• Exercise aim:
Write out the data again in full, keeping every character the same.

==== Dataset section ====

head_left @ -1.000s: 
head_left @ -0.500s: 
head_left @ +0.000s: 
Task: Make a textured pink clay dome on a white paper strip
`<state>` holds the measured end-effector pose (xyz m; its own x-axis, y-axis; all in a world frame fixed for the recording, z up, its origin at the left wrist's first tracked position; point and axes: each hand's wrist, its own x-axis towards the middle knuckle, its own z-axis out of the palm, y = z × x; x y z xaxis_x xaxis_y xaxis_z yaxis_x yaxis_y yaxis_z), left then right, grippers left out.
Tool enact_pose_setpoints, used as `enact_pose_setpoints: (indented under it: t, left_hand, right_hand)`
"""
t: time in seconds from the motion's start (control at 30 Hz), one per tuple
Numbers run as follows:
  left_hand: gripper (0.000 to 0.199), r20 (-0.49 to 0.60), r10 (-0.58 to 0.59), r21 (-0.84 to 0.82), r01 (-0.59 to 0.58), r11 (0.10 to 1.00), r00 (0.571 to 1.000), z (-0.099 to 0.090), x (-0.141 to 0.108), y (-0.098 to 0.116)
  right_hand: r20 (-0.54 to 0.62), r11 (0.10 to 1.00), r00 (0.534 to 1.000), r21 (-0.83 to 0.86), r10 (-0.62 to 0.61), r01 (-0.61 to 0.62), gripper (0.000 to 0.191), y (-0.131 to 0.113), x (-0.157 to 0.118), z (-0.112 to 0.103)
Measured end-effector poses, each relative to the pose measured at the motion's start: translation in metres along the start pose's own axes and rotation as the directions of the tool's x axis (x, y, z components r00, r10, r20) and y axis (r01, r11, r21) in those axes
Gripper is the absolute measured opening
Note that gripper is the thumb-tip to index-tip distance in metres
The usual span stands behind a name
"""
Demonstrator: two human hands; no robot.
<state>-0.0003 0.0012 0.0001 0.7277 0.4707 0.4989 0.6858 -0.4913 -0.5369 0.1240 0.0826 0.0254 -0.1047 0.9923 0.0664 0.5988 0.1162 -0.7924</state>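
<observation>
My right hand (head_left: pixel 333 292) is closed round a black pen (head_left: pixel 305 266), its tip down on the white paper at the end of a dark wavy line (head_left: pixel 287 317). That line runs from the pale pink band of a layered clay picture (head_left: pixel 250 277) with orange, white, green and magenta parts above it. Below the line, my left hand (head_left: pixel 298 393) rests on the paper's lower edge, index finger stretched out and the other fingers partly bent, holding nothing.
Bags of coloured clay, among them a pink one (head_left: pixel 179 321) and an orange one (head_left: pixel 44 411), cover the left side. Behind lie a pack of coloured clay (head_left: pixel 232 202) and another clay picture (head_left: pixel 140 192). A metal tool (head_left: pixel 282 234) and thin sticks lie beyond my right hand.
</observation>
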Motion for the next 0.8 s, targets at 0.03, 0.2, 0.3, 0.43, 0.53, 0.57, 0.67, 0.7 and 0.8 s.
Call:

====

• Task result:
head_left @ -1.000s: 
head_left @ -0.500s: 
head_left @ +0.000s: 
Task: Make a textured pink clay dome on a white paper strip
`<state>` holds the measured end-effector pose (xyz m; its own x-axis, y-axis; all in a world frame fixed for the recording, z up, its origin at the left wrist's first tracked position; point and axes: each hand's wrist, its own x-axis towards the middle knuckle, its own z-axis out of the palm, y = z × x; x y z xaxis_x xaxis_y xaxis_z yaxis_x yaxis_y yaxis_z), left then right, grippers left out.
Tool enact_pose_setpoints, used as `enact_pose_setpoints: (indented under it: t, left_hand, right_hand)`
"""
t: time in seconds from the motion's start (control at 30 Hz), one per tuple
Numbers run as follows:
  left_hand: gripper (0.000 to 0.199), r20 (-0.49 to 0.60), r10 (-0.58 to 0.59), r21 (-0.84 to 0.82), r01 (-0.59 to 0.58), r11 (0.10 to 1.00), r00 (0.571 to 1.000), z (-0.099 to 0.090), x (-0.141 to 0.108), y (-0.098 to 0.116)
  right_hand: r20 (-0.54 to 0.62), r11 (0.10 to 1.00), r00 (0.534 to 1.000), r21 (-0.83 to 0.86), r10 (-0.62 to 0.61), r01 (-0.61 to 0.62), gripper (0.000 to 0.191), y (-0.131 to 0.113), x (-0.157 to 0.118), z (-0.112 to 0.103)
Measured end-effector poses, each relative to the pose measured at the motion's start: translation in metres along the start pose's own axes and rotation as the directions of the tool's x axis (x, y, z components r00, r10, r20) and y axis (r01, r11, r21) in those axes
Gripper is the absolute measured opening
Note that gripper is the thumb-tip to index-tip distance in metres
The usual span stands behind a name
"""
Demonstrator: two human hands; no robot.
<state>-0.0003 0.0012 0.0001 0.7277 0.4707 0.4989 0.6858 -0.4913 -0.5369 0.1240 0.0826 0.0254 -0.1047 0.9923 0.0664 0.5988 0.1162 -0.7924</state>
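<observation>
My right hand (head_left: pixel 333 292) is closed round a black pen (head_left: pixel 305 266), its tip down on the white paper at the end of a dark wavy line (head_left: pixel 287 317). That line runs from the pale pink band of a layered clay picture (head_left: pixel 250 277) with orange, white, green and magenta parts above it. Below the line, my left hand (head_left: pixel 298 393) rests on the paper's lower edge, index finger stretched out and the other fingers partly bent, holding nothing.
Bags of coloured clay, among them a pink one (head_left: pixel 179 321) and an orange one (head_left: pixel 44 411), cover the left side. Behind lie a pack of coloured clay (head_left: pixel 232 202) and another clay picture (head_left: pixel 140 192). A metal tool (head_left: pixel 282 234) and thin sticks lie beyond my right hand.
</observation>
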Motion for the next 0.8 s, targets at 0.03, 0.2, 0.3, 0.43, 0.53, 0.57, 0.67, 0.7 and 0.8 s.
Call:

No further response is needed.